Au contraire, la Fondation a déposé plainte contre des membres de la Lucha, et les autorités ont arrêté Muhani à Goma le 6 juillet. Le 22 août, les autorités ont arrêté un autre militant de la Lucha, Ghislain Muhiwa, âgé de 31 ans, le jour de son mariage coutumier. Un mandat d’amener a aussi été lancé contre un troisième membre du mouvement, Espoir Ngalukiye.

« On pensait que la justice allait [également] se saisir des responsables [au sein de la Fondation] pour ces détournements [présumés] », nous a dit Muhiwa. « Malheureusement, ça a été autre chose. »

En vertu de l’état de siège actuellement en vigueur au Nord-Kivu, Muhani et Muhiwa seront jugés devant un tribunal militaire, contrairement aux dispositions de la Commission africaine des droits de l’homme et des peuples, qui stipule que les civils ne devraient jamais être jugés devant des juridictions militaires.

Muhani et Muhiwa avaient déjà été pris pour cible dans le passé pour leur activisme. Tous deux ont été détenus pendant des mois en 2016 et 2018 à la prison centrale de Goma pour avoir manifesté pacifiquement lors du maintien au pouvoir de l’ancien président Joseph Kabila au-delà de la limite constitutionnelle de deux mandats.

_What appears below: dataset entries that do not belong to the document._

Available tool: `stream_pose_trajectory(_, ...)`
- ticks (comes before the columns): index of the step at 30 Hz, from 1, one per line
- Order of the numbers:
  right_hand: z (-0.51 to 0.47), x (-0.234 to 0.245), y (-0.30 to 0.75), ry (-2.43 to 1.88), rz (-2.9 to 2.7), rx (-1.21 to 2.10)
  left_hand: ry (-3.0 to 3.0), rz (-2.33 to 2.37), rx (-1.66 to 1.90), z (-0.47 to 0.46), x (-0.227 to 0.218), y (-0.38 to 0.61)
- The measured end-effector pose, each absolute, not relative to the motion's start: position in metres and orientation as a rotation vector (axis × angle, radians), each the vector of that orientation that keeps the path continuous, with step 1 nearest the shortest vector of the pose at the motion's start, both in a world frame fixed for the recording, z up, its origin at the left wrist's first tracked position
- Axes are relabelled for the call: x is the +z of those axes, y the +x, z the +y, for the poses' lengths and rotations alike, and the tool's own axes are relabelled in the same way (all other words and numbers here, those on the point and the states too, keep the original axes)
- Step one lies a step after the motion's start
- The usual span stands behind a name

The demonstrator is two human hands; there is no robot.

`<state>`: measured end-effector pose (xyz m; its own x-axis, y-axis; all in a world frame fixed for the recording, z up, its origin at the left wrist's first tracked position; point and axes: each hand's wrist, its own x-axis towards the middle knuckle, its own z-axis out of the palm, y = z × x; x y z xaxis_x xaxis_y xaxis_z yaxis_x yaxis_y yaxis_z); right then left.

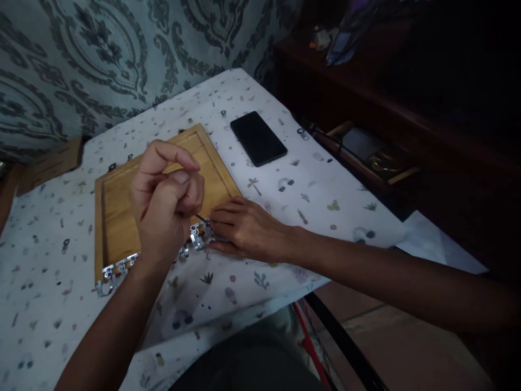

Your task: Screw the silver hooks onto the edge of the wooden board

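A wooden cabinet door (122, 212) lies flat on the table with the patterned cloth (309, 190). Two metal hinges are fixed on its near edge, one at the left corner (112, 273) and one at the right corner (198, 237). My left hand (165, 201) hovers over the right hinge, fingers curled in a pinch round a thin dark tool (201, 218) whose tip points down at that hinge. My right hand (246, 228) lies flat beside the hinge, its fingers pressed against the hinge and the door's corner.
A black phone (258, 138) lies face down beyond the door. Small metal parts (302, 132) are scattered on the cloth. A cardboard box (49, 163) sits at the far left. Dark wooden furniture with an open drawer (366, 155) stands to the right.
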<state>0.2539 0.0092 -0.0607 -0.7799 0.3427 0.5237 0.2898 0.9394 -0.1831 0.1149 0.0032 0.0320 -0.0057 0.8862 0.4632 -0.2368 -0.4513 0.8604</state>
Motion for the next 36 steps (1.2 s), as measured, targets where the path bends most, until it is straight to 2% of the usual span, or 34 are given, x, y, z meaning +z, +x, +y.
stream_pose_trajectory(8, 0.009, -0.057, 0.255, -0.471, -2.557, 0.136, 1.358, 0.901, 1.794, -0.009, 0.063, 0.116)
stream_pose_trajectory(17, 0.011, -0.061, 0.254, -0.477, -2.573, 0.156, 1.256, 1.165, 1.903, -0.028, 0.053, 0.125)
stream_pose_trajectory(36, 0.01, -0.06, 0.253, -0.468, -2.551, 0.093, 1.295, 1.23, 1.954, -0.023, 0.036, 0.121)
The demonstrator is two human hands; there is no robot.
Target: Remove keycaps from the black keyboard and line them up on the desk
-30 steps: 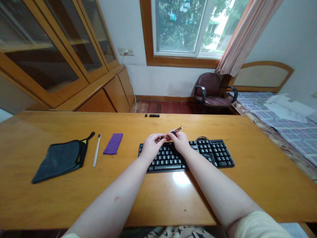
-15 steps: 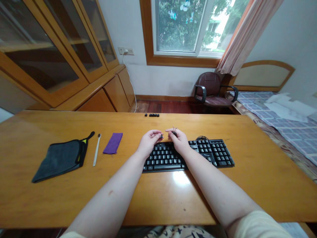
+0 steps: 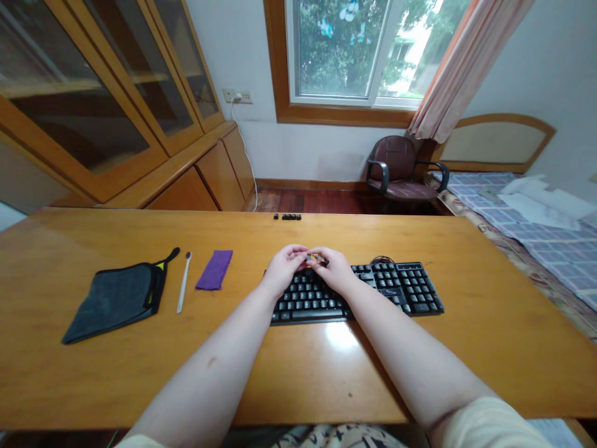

Au cours de l’année écoulée, Human Rights Watch a documenté des dizaines de cas impliquant des agents de l’État et des forces de sécurité ciblant des activistes critiques envers le gouvernement, notamment d’autres membres de la Lucha et des lanceurs d’alerte.

Les procureurs congolais devraient cesser de répondre aux accusations de corruption en poursuivant ceux-là même qui les portent. Plutôt que de prendre pour cible les messagers, les autorités devraient enquêter sur les allégations de la Lucha sur le détournement de l’aide et prendre les mesures adéquates.